SECHELT, BC, Oct. 31, 2013 – On Monday October 28th, 2013 shíshálh Nation, Regional Power, and Capstone Infrastructure Corporation were awarded the CEBC Environmental Stewardship Award for the Sechelt Creek Project. shíshálh Nation Chief Garry Feschuk at the Clean Energy BC Generate 2013 Conference awards ceremony stated, “If First Nations in this country are to achieve financial independence it is an absolute necessity that government get out of the way on Independent Power development,” Minister Bill Bennett stated, “First Nations leaders have been instrumental in helping us develop the Clean Energy sector here in BC and that’s going to continue”.

Chief Feschuk said, “These projects can have significant benefits to our Nation not only financially, but environmentally.” This is only the third time that the Stewardship Award has been given by CEBC.  In 2005, the Sechelt Creek Project was also awarded the UNSECO Blue Planet Award. This year a record 25,000 salmon returned to the Sechelt Creek Project man made spawning channel.

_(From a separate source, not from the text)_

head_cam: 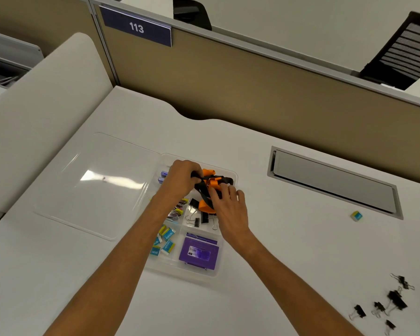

Minister Rustad of Aboriginal Relations and Reconciliation announced Monday that shíshálh will receive a $500,000 grant for an investment in a clean energy project within shíshálh territory. Chief Feschuk said, “This is an exciting opportunity for shíshálh. This fund and this grant are an example of how First Nations and the Province can work together to create opportunities for First Nations development. It is important that clean energy opportunities for First Nations are robust and continue long into the future.”

Chief Feschuk has directed professionals within his organization to develop policies and protocols on Clean Energy to ensure sustainable development and the production of power at a reasonable rate. Chief Feschuk said, “Sale of electricity is the future not only for BC, but for our Nation. In constructing clean energy projects, we will steward our land as responsibly as our ancestors”. Chief Feschuk candidly says, “It is our great grandchildren who have yet to be born who will stand in review of these projects.”

Chief Feschuk makes the point that First Nations have a long and shared legacy of proper and sustainable stewardship of their land. It is with this confidence that Nations like shíshálh will take care of sensitive environmental projects, like Independent Power Projects, with a clear view of preserving the resource for generations to come.